Pasal 33 UUD 1945 menetapkan : “Perekonomian disusun sebagai usaha bersama berdasar atas asas kekeluargaan.” (ayat 1); “Cabang-cabang produksi yang penting bagi negara dan yang menguasai hajat hidup orang banyak dikuasai oleh Negara.” (ayat2); “Bumi dan air dan kekayaan alam yang terkandung di dalamnya dikuasai oleh negara dan dipergunakan untuk sebesar-besar kemakmuran Rakyat.” (ayat 3); dan “Perekonomian nasional diselenggarakan berdasar atas demokrasi ekonomi dengan prinsip kebersamaan, efisiensi berkeadilan, berkelanjutan, berwawasan lingkungan, kemandirian, serta dengan menjaga keseimbangan kemajuan dan kesatuan ekonomi nasional.” (ayat 4).

Dr. Cipta Endayana melihat bahwa indikator keberhasilan Pemerintah di sektor migas mesti diukur dari sisi sosial, ekonomi dan lingkungannya. “Sektor Pemerintah, masyarakat, industri dan lingkungan perlu berkolaborasi harmonis; karena selama ini, yang merasa disalahkan ialah masyarakat; industri ingin biaya operasi rendah untuk meraup untung; ketika masyarakat rugi atau dirugikan, Pemerintah bertanggungjawab.
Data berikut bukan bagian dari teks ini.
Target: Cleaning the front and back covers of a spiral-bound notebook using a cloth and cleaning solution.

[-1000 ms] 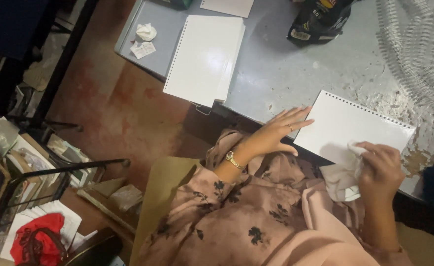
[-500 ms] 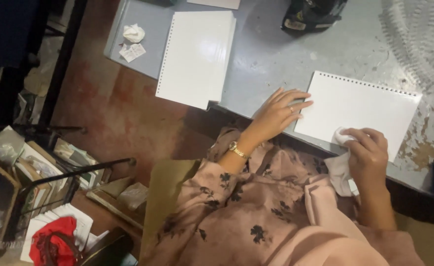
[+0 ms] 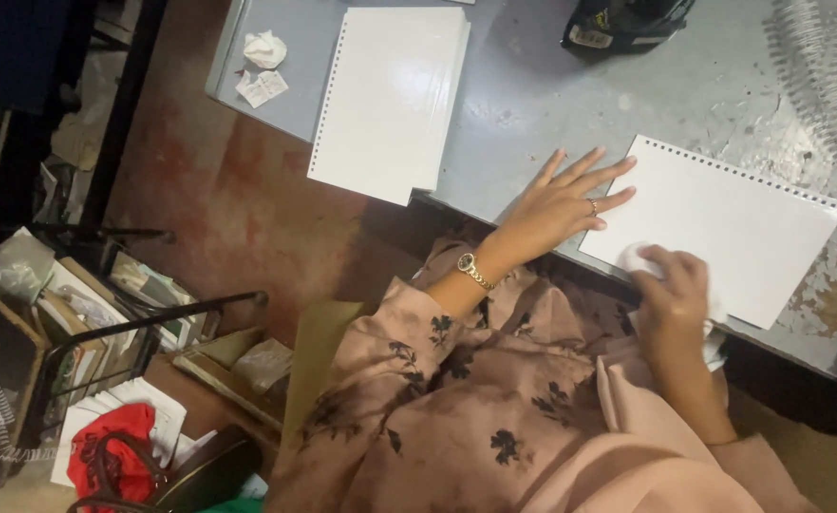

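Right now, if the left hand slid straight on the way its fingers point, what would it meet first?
The left hand points along the table toward the white punched sheet; its fingertips are already at that sheet's near edge, so probably the sheet first.

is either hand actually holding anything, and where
Right hand grips a white cloth bunched under its fingers, on the punched sheet. Left hand lies flat, holding nothing.

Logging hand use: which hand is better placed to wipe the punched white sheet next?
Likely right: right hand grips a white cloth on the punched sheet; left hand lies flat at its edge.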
Maka indikator keberhasilan Pemerintah pada sektor pertambangan akhirnya diukur dari sisi masyarakat dan lingkungannya; penambang melaksanakan kewajiban sosial dan lingkungannya untuk mencegah degradasi ekonomi masyarakat dan lingkungannya pasca tambang,” papar Dr. Cipta Endayana.
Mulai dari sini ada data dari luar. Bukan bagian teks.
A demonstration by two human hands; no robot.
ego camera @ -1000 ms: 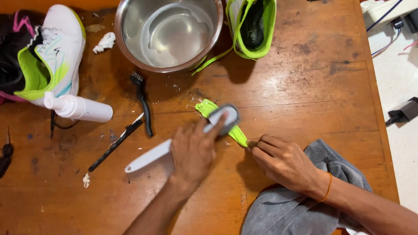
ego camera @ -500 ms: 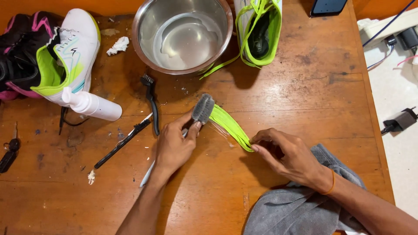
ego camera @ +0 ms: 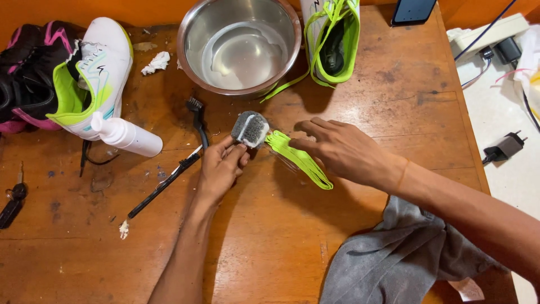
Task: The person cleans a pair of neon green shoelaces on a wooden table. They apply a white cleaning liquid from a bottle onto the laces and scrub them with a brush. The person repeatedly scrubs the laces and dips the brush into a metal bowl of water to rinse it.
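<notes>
My left hand (ego camera: 220, 169) grips a white-handled scrub brush (ego camera: 251, 129), its grey bristle head turned up toward me near the middle of the wooden table (ego camera: 365, 101). A neon green shoelace (ego camera: 298, 159) lies folded on the table just right of the brush head. My right hand (ego camera: 343, 149) rests flat over the lace's upper end, fingers pointing left toward the brush. A steel bowl (ego camera: 239, 48) with water stands behind them.
A white and green shoe (ego camera: 93, 76) and a black and pink shoe (ego camera: 28, 67) lie at far left, beside a white bottle (ego camera: 126, 135). Another green-laced shoe (ego camera: 332, 39), two black brushes (ego camera: 197, 121), a grey cloth (ego camera: 394, 259), keys (ego camera: 12, 200), a phone (ego camera: 413, 10).
My left hand lifted the brush off the lace and turned its bristles upward. My right hand slid left along the lace from its lower end to its upper end.
</notes>
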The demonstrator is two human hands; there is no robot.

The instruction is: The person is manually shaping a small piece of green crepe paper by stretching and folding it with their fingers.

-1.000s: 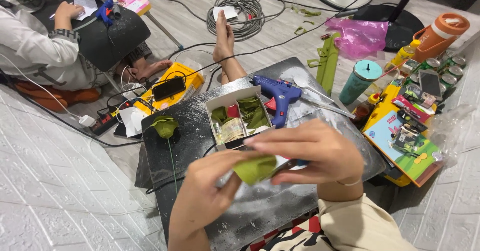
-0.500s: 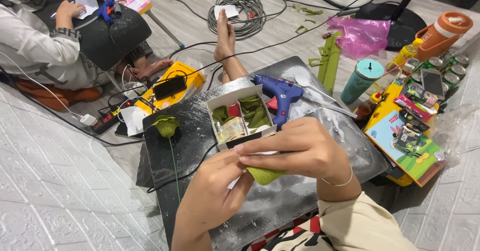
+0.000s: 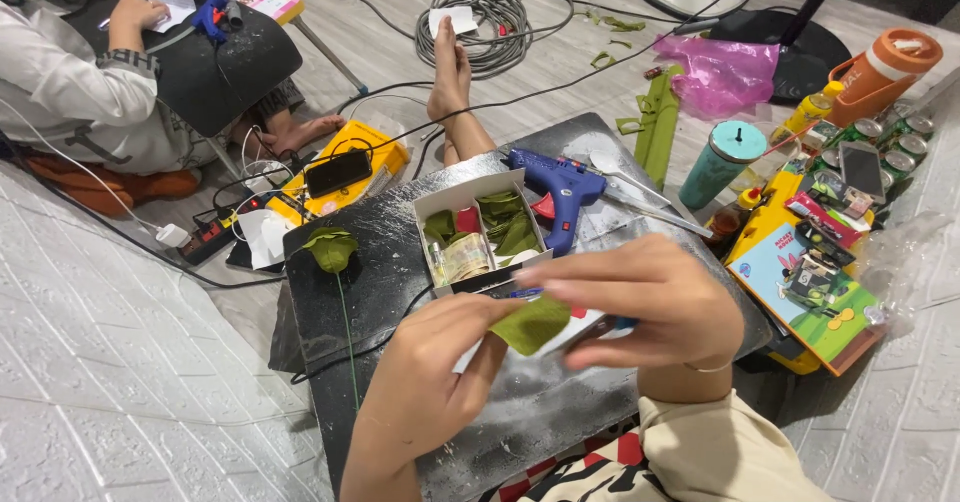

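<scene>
Two hands are meeting over the dark silvery work board (image 3: 400, 262), and I'm reading the scene left to right. Far left, another person in a white sleeve (image 3: 60, 72) is sitting w/ a black pad across the lap. Next, a yellow flat box (image 3: 385, 147) is lying on the floor w/ a black phone (image 3: 338, 172) on top. On the board's left edge, a green paper flower on a thin wire stem (image 3: 330, 249) is lying flat. Just right of it, a small white cardboard box w/ compartments (image 3: 480, 227) is holding green leaf pieces. My left hand (image 3: 430, 382) is coming up from below, thumb and fingers closed on the folded green leaf piece (image 3: 530, 324). My right hand (image 3: 650, 307) is lying over it from the right, fingertips pinching the same piece; whether it's also gripping the white strip underneath, I can't tell. So the leaf piece is sitting between both hands, above the board, just in front of the box. Behind, a blue glue gun (image 3: 560, 187) is resting on the board. Further right, a teal lidded cup (image 3: 722, 162) is standing upright, then a pink plastic bag (image 3: 725, 72), and an orange jug (image 3: 885, 77) is lying tilted at far right.
</scene>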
Dr. Cipta Endayana menyebut contoh keberlanjutan ekonomi masyarakat pasca tambang. “Melaksanakan amanat Pasal 33 UUD 1945 dan prinsip sustainable-mining membutuhkan upaya (effort). Karena kondisi sekarang, amanat Pasal 33 UUD 1945 belum sepenuhnya terealisir di sektor pertambangan. Solusinya ialah melaksanakan prinsip-prinsip sustainable-mining untuk keadilan, kesejahteraan Rakyat, dan sehat-lestari lingkungan pada tiap fase penambangan termasuk penambang melaksanakan kewajiban pasca tambang misalnya reklamasi atau rehabilitas lahan dan lingkungan tambang, tata-kelola potensi ekonomi kreatif masyarakat sekitar tambang, atau Pemerintah dan industri mengembangkan value-added sektor pertambangan guna merawat karakter per daerah, lahan-lingkungan tambang dan keberlanjutan sosial-ekonomi masyarakatnya,” papar Dr. Cipta Endayana.